New Delhi, Dec. 2: Acting on a tip-off by wildlife activists, the customs department today detained two foreigners with three shahtoosh shawls.
Shahtoosh shawls are banned under the Wildlife Protection Act, 1972, and possession is punishable with a jail term. An international ban is also in place on the shawls, made from the wool of the Tibetan antelope, a highly endangered species.
Italian Ita Bigelli Cristina and Spanish citizen Lopez Fonta Maria Teresa were detained early this morning as they were trying to board an Air-India flight to Frankfurt and then on to Spain. A third woman travelling with them decided to stay back.
They have not been formally charged for possession of the shawls and are expected to leave the country quietly by early Friday morning.
Sources in the Wildlife Trust of India, an NGO campaigning against shahtoosh shawls, indicated there was political pressure at play. Customs authorities were not available for comment.
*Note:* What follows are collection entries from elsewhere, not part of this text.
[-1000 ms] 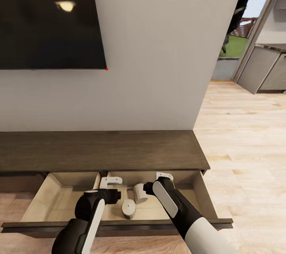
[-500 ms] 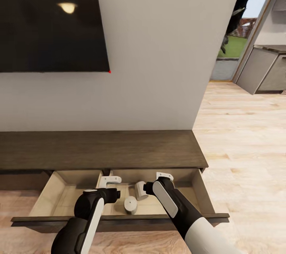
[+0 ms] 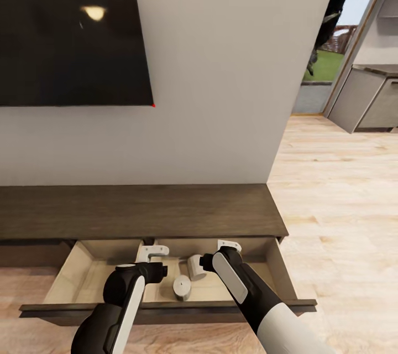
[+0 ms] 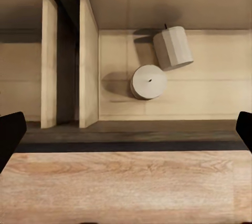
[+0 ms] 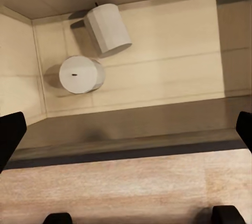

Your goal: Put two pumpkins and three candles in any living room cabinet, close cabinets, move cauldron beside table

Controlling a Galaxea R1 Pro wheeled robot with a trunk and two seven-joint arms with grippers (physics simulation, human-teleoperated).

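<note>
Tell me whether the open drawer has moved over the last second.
Yes. The drawer has slid inward toward the cabinet: less of its pale interior shows before the cabinet top, and its front edge sits nearer the two candles inside.

I see a black TV (image 3: 72, 30) at ten o'clock on the white wall (image 3: 221, 77), light plank floor (image 3: 342, 204) at three.

My cabinet (image 3: 138, 211) is dark matt wood with visible grain, its open drawer (image 3: 83, 282) lined in pale, smooth beige board. Two candles (image 4: 149, 81) inside look waxy, off-white and matt. The floor (image 3: 342, 193) is light wood planking with a soft sheen. The black screen (image 3: 72, 27) on the wall is glossy, catching lamp reflections.
</note>
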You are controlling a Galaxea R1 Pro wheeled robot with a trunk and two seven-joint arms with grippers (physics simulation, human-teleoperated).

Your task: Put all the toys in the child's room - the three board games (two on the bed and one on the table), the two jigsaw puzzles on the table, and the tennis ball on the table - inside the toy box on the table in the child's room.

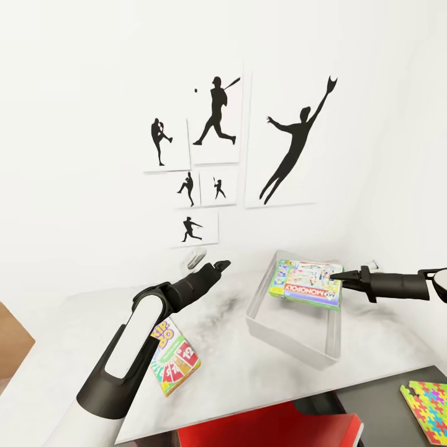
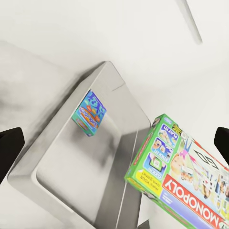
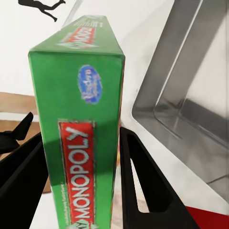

The NGO officials said a survey this February of shops selling shawls in the luxury hotels of Delhi showed most of them were aware of the penalties for selling shahtoosh and did not stock them. Further investigation showed some shops and shawl merchants were clandestinely selling them.
?Earlier, we had used Indian and foreign nationals as decoys. But now the merchants have become very clever and operate only on trust. The important groups of foreigners would be identified and taken to farmhouses or certain places, where they would be shown stocks of shahtoosh shawls for sale,? said an official of the NGO.